BPD hoovering can feel different in a way that makes it more difficult to name and resist. Because the person reaching back out is often genuinely in pain, genuinely desperate for reconnection, and genuinely believes, in that moment, every word they’re saying. The apologies don’t feel scripted. The promises of change don’t feel strategic. The grief on the other end of the phone sounds real, because it often is.
Splitting is the characteristic cognitive and emotional pattern in Borderline Personality Disorder in which a person oscillates between extremes of idealization and devaluation, perceiving others (and themselves) as entirely good or entirely bad, with little capacity for integrated, nuanced perception. Marsha Linehan, PhD, developer of Dialectical Behavior Therapy at the University of Washington, identified splitting as a core feature of the emotional dysregulation in BPD: a defense mechanism rooted in early developmental environments where ambiguity was emotionally unsafe, and where the nervous system learned to categorize experience in binary terms as a survival strategy.

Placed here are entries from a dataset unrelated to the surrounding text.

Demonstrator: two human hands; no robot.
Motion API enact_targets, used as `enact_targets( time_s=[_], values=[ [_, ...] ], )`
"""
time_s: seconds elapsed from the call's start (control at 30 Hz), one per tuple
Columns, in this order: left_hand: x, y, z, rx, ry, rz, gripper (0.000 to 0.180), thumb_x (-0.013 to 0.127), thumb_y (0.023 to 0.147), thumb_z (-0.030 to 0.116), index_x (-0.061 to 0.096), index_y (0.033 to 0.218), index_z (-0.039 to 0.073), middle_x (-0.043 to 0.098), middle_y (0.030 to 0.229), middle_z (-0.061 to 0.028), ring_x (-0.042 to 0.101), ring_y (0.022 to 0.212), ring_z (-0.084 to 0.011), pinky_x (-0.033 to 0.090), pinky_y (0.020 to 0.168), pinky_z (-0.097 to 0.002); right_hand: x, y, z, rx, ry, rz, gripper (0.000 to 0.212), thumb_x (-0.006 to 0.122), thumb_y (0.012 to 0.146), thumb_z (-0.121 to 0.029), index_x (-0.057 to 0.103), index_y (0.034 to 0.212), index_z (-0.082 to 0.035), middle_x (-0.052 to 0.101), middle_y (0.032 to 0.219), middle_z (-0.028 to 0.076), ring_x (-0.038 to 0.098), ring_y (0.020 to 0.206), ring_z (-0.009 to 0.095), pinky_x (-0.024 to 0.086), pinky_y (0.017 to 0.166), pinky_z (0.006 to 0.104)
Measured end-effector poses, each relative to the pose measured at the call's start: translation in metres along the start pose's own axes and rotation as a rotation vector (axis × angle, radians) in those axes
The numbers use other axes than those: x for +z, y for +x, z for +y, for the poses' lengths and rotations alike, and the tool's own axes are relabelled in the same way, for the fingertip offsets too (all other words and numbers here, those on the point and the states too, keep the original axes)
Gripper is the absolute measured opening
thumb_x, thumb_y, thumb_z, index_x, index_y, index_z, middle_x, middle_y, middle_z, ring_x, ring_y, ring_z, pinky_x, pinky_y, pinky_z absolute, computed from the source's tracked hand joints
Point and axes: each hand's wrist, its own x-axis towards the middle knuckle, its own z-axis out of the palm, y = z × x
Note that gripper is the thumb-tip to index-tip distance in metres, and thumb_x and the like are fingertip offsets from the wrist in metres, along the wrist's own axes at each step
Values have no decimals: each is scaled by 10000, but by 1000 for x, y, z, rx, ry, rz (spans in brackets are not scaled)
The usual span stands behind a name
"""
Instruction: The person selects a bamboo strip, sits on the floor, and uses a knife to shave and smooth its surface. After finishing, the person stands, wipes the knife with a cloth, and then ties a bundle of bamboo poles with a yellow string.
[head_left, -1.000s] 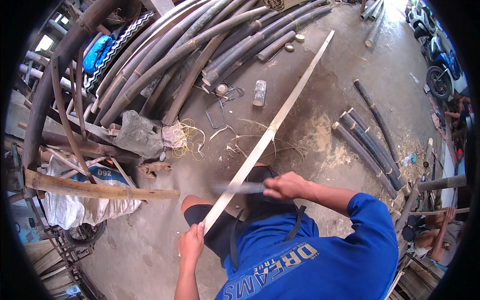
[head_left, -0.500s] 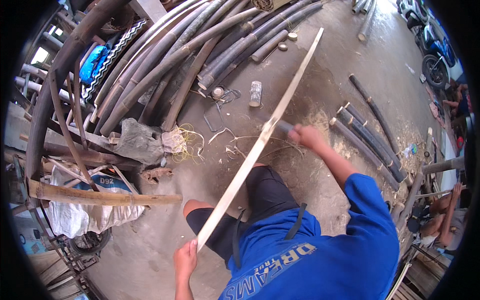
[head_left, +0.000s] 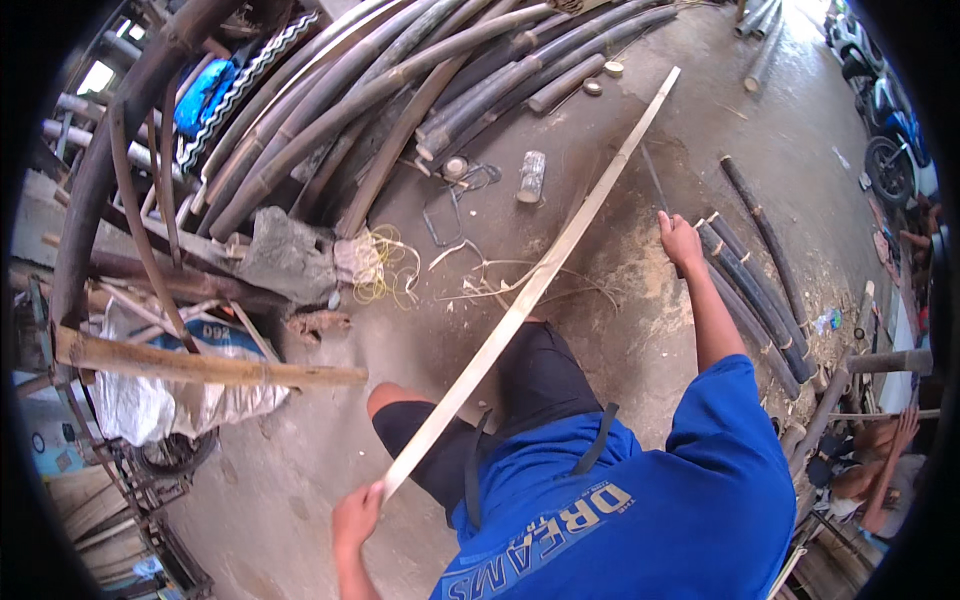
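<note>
A long pale split-bamboo strip (head_left: pixel 497 340) runs slantwise from my lower left to the upper right, across in front of my legs. My left hand (head_left: pixel 357 515) is closed around its near end. To the right of the strip, my right hand (head_left: pixel 681 242) grips a knife, its handle hidden in my fingers. The thin dark blade (head_left: pixel 654 178) points up and away, apart from the strip at the hand and close to it near the tip.
Long bamboo poles (head_left: pixel 330 120) are piled at the upper left. Cut dark bamboo lengths (head_left: pixel 750 275) lie on the floor at right. A short log piece (head_left: pixel 531 177) stands ahead. A bamboo rail (head_left: pixel 210 372) juts in from the left. Motorbikes (head_left: pixel 890 150) and people are at far right.
My right hand, blurred with the blade at the strip before, has swung right and upward, away from it. My left hand with the strip's near end has shifted slightly left.
</note>
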Motion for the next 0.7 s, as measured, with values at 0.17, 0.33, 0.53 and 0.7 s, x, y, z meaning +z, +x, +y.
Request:
enact_targets(
  time_s=[0.17, 0.33, 0.53, 0.7],
  values=[
    [80, 72, 123, 646, -53, 455, 761, 805, 872, 375, 512, 1460, -8, 607, 1270, -269, 617, 1144, -424, 489, 981, -521, 8, -52, -17, 79, 537, -262, 470, 632, 1018, -383, 522, 1324, -43, 652, 883, 143, 667, 691, 223, 550, 623, 368],
    [133, 144, 139, 434, 30, 275, 473, 715, 954, 304, 602, 1277, -22, 642, 1244, -285, 651, 1106, -447, 527, 908, -521, -28, -120, -38, -425, 195, -210, 469, 638, 979, -252, 525, 1394, -66, 709, 1017, 288, 683, 1022, 481, 541, 864, 530],
    [85, 148, 157, 466, -273, -189, 440, 595, 1041, 363, 647, 890, -47, 674, 768, -246, 698, 783, -376, 524, 745, -483, -20, -255, -99, -690, 117, -610, 439, 570, 1022, -468, 568, 1251, -93, 716, 911, 258, 704, 851, 486, 567, 758, 564],
    [73, 138, 157, 451, -327, -249, 471, 624, 1029, 383, 637, 832, -44, 644, 698, -197, 637, 673, -316, 502, 689, -439, 25, -268, -98, -925, 117, -464, 433, 545, 1029, -508, 588, 1189, -109, 710, 856, 221, 706, 762, 455, 581, 690, 547]
  ],
)
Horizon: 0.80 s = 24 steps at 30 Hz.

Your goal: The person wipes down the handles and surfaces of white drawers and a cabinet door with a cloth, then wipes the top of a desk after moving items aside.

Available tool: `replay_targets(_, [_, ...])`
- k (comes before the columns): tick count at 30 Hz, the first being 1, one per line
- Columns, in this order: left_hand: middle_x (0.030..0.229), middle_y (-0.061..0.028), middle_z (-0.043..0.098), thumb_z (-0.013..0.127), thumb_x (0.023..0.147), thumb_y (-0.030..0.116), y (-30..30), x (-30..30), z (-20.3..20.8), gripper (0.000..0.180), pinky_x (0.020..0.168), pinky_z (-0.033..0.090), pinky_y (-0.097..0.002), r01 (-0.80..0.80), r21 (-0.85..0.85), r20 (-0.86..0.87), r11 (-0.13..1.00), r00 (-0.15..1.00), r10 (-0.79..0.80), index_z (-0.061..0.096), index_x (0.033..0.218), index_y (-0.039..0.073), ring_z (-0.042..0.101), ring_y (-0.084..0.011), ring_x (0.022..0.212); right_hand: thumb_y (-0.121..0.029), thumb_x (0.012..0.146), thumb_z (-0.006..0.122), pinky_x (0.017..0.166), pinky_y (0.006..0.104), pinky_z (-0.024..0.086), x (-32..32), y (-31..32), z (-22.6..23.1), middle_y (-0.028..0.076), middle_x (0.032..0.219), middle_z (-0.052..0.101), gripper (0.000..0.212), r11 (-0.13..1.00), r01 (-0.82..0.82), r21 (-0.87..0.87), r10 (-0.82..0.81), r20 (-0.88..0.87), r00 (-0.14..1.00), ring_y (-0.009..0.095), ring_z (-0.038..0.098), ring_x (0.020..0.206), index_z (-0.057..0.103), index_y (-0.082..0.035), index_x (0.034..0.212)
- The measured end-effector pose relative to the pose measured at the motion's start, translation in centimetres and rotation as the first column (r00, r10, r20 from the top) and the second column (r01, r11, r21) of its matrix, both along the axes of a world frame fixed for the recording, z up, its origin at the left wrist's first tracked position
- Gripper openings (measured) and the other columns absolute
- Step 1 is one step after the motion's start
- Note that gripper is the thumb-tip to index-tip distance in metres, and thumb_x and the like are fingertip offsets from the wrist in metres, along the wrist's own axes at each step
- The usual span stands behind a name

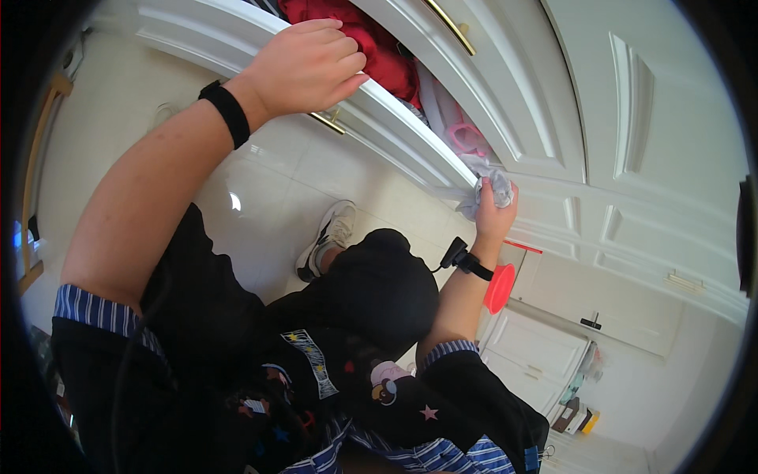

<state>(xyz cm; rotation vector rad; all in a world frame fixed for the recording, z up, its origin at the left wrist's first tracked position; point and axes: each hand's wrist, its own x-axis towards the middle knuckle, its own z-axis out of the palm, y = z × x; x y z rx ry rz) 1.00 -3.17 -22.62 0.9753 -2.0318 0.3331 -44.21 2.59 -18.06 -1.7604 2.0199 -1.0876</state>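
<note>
My right hand grips a crumpled light grey cloth, which looks thin and bunched, at the right end of a pulled-out white drawer. Over that drawer's front edge is my left hand, its fingers curled in. Whatever those fingers close on, if anything, is hidden. Inside the drawer lie a red cloth, some whitish fabric and a pink ring-shaped item.
White cabinet doors with a brass handle rise beyond the drawer. A red round object is beside my right forearm. My shoe stands on the glossy tiled floor. Small boxes sit at lower right.
</note>
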Motion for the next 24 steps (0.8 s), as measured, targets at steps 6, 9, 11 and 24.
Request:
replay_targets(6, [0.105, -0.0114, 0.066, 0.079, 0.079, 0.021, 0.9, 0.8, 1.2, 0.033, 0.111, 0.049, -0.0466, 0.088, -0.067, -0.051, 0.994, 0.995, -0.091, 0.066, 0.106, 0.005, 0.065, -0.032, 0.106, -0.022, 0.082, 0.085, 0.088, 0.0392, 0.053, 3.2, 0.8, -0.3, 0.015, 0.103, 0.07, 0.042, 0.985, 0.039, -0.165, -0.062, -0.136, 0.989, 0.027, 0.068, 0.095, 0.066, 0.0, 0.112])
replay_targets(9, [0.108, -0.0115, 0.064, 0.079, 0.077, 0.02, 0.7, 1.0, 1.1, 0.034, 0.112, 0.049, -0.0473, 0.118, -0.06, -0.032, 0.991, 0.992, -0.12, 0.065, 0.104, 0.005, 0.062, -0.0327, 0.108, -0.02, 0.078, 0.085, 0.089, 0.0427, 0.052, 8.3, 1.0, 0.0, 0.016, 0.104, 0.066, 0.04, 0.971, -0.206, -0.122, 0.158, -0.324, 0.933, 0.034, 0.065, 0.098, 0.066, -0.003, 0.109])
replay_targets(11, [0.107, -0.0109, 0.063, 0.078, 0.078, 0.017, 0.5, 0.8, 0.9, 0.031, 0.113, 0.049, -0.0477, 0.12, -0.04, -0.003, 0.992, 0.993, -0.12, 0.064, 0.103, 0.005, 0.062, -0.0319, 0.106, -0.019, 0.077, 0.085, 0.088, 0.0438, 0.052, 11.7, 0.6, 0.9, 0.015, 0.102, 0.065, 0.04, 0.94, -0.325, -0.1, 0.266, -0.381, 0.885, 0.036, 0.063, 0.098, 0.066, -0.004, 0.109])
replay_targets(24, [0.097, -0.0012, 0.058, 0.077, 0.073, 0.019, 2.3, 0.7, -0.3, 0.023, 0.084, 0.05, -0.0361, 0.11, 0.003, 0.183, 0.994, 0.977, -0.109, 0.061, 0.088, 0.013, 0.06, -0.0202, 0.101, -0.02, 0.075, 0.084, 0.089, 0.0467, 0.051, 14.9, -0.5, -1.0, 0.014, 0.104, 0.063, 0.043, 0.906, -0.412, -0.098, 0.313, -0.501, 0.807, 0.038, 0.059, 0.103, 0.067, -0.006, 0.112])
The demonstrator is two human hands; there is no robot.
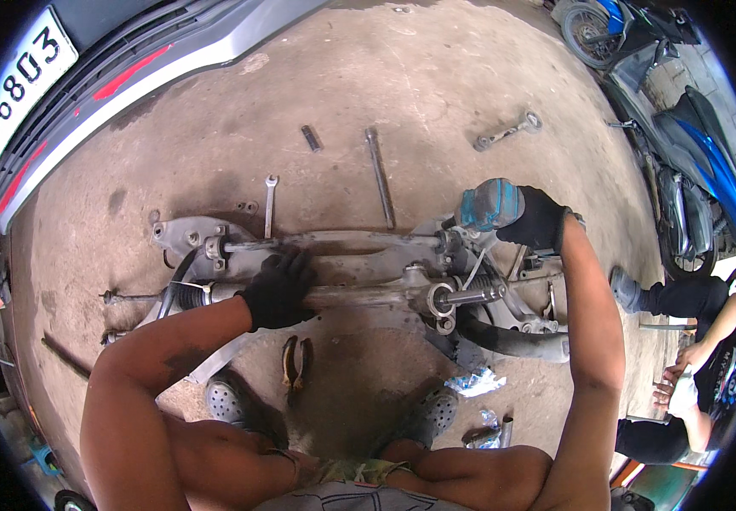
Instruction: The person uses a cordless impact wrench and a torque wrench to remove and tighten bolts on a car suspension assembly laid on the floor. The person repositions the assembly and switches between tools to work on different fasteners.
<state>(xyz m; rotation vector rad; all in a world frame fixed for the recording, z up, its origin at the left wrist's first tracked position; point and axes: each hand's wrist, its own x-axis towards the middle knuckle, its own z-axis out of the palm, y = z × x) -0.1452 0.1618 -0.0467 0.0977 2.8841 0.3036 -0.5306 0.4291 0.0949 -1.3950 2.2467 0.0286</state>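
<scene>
A grey metal car subframe [351,247] lies across the floor in front of me, with a steering rack [342,295] mounted along its near side. My left hand [281,289], in a black glove, rests on the rack and the subframe with its fingers spread. In a matching glove, my right hand [538,223] grips a teal and grey cordless impact wrench [491,204] at the subframe's far right corner. The tool's working end is hidden beneath its body. The rack's splined input shaft [474,295] points right, below the wrench.
Beyond the subframe lie a combination wrench [270,204], a long bar [380,179], a socket [311,139] and a metal link [508,132]. Pliers [297,364] sit between my feet. A car bumper [172,77] stands far left; motorcycles [683,162] and another person [708,358] are right.
</scene>
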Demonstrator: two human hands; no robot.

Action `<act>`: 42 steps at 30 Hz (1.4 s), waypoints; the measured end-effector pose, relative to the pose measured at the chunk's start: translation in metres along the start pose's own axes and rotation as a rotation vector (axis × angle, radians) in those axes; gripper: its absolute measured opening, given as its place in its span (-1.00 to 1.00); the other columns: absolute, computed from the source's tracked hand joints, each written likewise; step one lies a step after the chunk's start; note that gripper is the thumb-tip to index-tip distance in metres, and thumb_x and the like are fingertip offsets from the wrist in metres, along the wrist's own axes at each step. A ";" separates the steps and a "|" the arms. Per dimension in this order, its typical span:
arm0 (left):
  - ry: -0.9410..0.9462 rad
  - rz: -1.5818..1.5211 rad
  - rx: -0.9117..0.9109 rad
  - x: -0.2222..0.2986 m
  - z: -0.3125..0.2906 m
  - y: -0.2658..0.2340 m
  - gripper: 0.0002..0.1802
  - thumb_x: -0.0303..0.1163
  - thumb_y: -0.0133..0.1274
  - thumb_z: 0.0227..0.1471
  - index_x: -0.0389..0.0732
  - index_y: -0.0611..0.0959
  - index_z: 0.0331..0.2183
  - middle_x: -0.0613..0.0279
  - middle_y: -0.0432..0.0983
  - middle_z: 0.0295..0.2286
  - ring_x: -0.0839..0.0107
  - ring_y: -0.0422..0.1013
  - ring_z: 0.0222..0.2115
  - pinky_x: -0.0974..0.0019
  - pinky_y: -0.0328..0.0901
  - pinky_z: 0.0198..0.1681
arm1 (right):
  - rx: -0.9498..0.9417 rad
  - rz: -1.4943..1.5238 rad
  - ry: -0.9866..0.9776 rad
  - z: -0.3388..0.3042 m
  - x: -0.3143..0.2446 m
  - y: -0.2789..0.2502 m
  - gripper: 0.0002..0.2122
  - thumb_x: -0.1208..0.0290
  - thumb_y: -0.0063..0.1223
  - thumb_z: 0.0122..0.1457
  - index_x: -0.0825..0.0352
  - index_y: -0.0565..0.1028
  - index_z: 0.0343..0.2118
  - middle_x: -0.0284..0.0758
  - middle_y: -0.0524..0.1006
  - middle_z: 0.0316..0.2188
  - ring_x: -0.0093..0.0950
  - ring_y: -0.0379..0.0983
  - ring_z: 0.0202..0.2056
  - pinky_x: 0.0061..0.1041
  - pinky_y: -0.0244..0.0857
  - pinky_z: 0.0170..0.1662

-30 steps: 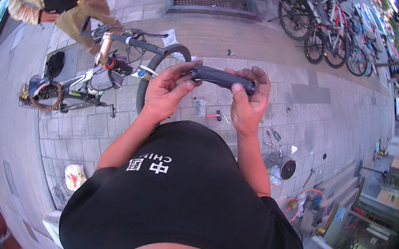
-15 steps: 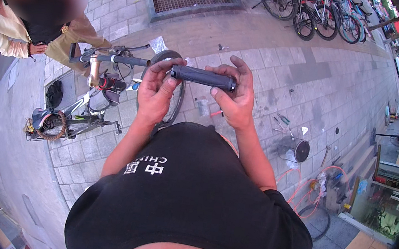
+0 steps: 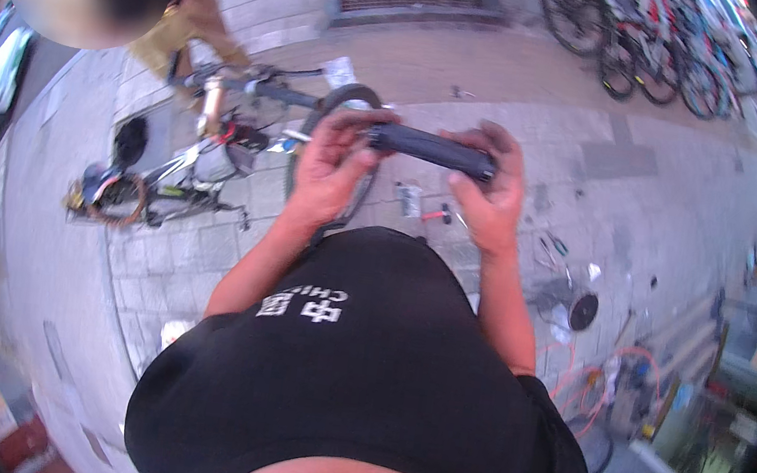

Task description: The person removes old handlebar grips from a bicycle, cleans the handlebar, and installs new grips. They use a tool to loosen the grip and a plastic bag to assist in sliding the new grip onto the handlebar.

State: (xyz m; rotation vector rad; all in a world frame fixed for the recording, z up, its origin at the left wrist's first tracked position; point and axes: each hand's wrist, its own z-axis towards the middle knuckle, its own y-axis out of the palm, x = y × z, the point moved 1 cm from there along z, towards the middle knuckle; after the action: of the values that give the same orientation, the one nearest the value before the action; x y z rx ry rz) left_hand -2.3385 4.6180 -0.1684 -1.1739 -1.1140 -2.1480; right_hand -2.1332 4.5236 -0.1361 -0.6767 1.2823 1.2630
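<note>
Hands raised side by side above a black shirt (image 3: pixel 361 376), with a dark rubbery tube (image 3: pixel 433 150) stretched between them. Lies level from the left hand (image 3: pixel 335 167) to the right hand (image 3: pixel 490 192), looking like a folded bicycle inner tube, though too blurred to say for sure.

Left hand: fingers curled over the tube's left end, thumb beneath, closed around it. Right hand: fingers bent over the tube's right end, thumb pressed up from below, pinching it.

Beyond the left hand, partly hidden by it: a bicycle wheel (image 3: pixel 339 99) belonging to a bicycle (image 3: pixel 189 166) lying on the paved ground (image 3: pixel 649 185). Farther out to the left of the hands, another person in a tan top (image 3: pixel 183 19) beside that bicycle. Just below and between the hands, on the paving: small tools (image 3: pixel 425 206), too small to name. Well beyond the right hand, near the upper rim: a row of parked bicycles (image 3: pixel 667 45).
</note>
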 end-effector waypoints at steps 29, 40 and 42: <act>-0.079 0.243 -0.058 0.019 -0.009 -0.003 -0.48 -0.52 0.08 0.33 -0.41 0.41 0.26 -0.04 0.49 0.14 0.24 0.43 0.16 0.13 0.30 0.32 | -0.100 -0.033 -0.043 -0.003 0.008 -0.013 -0.66 0.76 0.12 0.06 0.42 0.44 -0.07 -0.08 0.47 0.05 -0.05 0.49 0.17 -0.10 0.31 0.29; -0.167 0.249 -0.065 0.021 -0.003 -0.007 -0.51 -0.54 0.05 0.35 -0.41 0.44 0.25 -0.01 0.54 0.09 0.32 0.54 -0.01 0.24 0.51 0.09 | -0.131 -0.073 -0.107 0.001 0.007 -0.013 -0.74 0.81 0.08 0.06 0.44 0.46 -0.17 -0.09 0.47 0.01 -0.07 0.53 0.14 -0.17 0.39 0.22; -0.201 0.207 -0.069 0.020 -0.001 -0.010 -0.50 -0.58 0.06 0.33 -0.42 0.44 0.25 -0.02 0.54 0.10 0.34 0.55 -0.04 0.27 0.51 0.05 | -0.106 -0.071 -0.085 0.002 0.006 -0.013 -0.74 0.80 0.09 0.06 0.43 0.46 -0.17 -0.09 0.47 0.01 -0.08 0.54 0.13 -0.16 0.38 0.23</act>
State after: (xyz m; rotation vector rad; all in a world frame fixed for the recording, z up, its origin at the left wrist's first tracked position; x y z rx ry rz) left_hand -2.3566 4.6222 -0.1560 -1.4944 -0.9572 -1.9575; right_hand -2.1219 4.5237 -0.1448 -0.7300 1.1190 1.2948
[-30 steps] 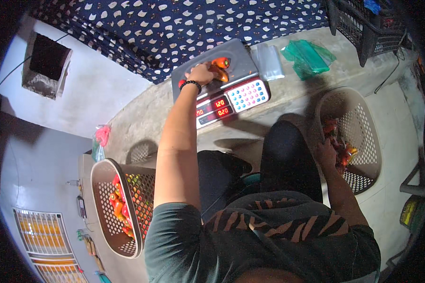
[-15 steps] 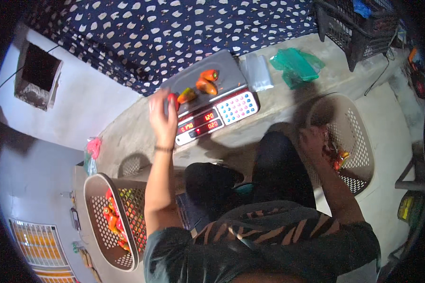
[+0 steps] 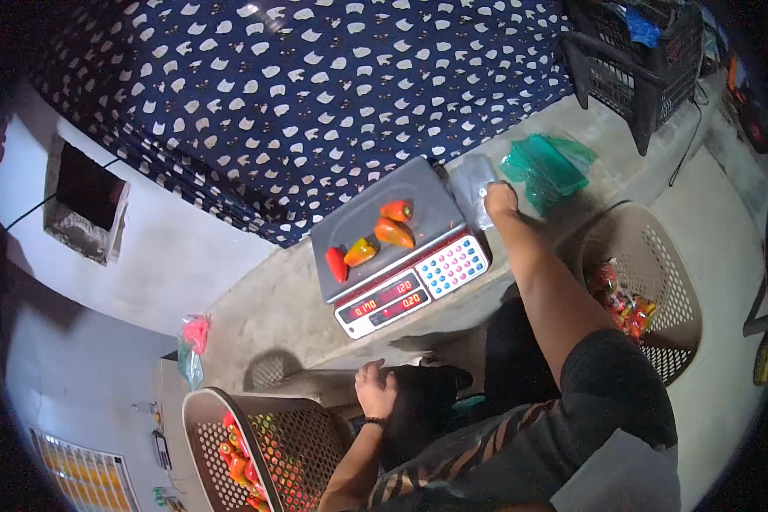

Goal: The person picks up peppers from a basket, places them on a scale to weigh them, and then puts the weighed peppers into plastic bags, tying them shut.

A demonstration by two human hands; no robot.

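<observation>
My right hand (image 3: 501, 201) reaches forward, its fingers pinched on the edge of a stack of clear plastic bags (image 3: 472, 180) lying beside the scale. Near my knee, my left hand (image 3: 375, 391) holds nothing; its fingers are slightly apart. Several small peppers lie on the grey plate of the digital scale (image 3: 333, 229): a red pepper (image 3: 337, 264), a yellow-orange pepper (image 3: 361, 251), an orange pepper (image 3: 393, 232) and a red-orange pepper (image 3: 397, 210). The scale's red display is lit.
At lower left stands a perforated basket (image 3: 303, 444) of loose peppers. Another basket (image 3: 678, 282) at right holds bagged peppers. Green plastic bags (image 3: 555, 171) lie beyond my right hand, near a black crate (image 3: 614, 85). A patterned curtain (image 3: 358, 77) hangs behind the scale.
My left hand has let go of the red pepper on the scale and drawn back to my knee. My right hand has moved from the right basket to the clear bags.
</observation>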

In plain terms: When someone with BPD is in the “idealization” phase of splitting, you feel like the most important person in their world. When the switch flips to devaluation, you feel like the source of everything wrong in their life. Neither of those is fully accurate — but both of them feel absolutely real to the person experiencing them. This is why the hoovering can feel so convincing: you’re receiving the full force of re-idealization, and it feels completely genuine, because in that moment, it is.
Bessel van der Kolk, MD, psychiatrist and trauma researcher at Boston University School of Medicine, and author of The Body Keeps the Score, has written extensively about how early traumatic relational experiences reshape the nervous system’s capacity for emotional regulation, attachment, and self-continuity. His work helps us understand why people with BPD don’t simply “decide” to cycle through discard and hoover — their nervous system is responding to cues of abandonment with the same intensity it would have responded to life-threatening danger in childhood, because in childhood, that level of emotional rejection may have been life-threatening. The hoovering, in this framework, is a dysregulated attachment system trying to restore what it perceives as survival-level connection.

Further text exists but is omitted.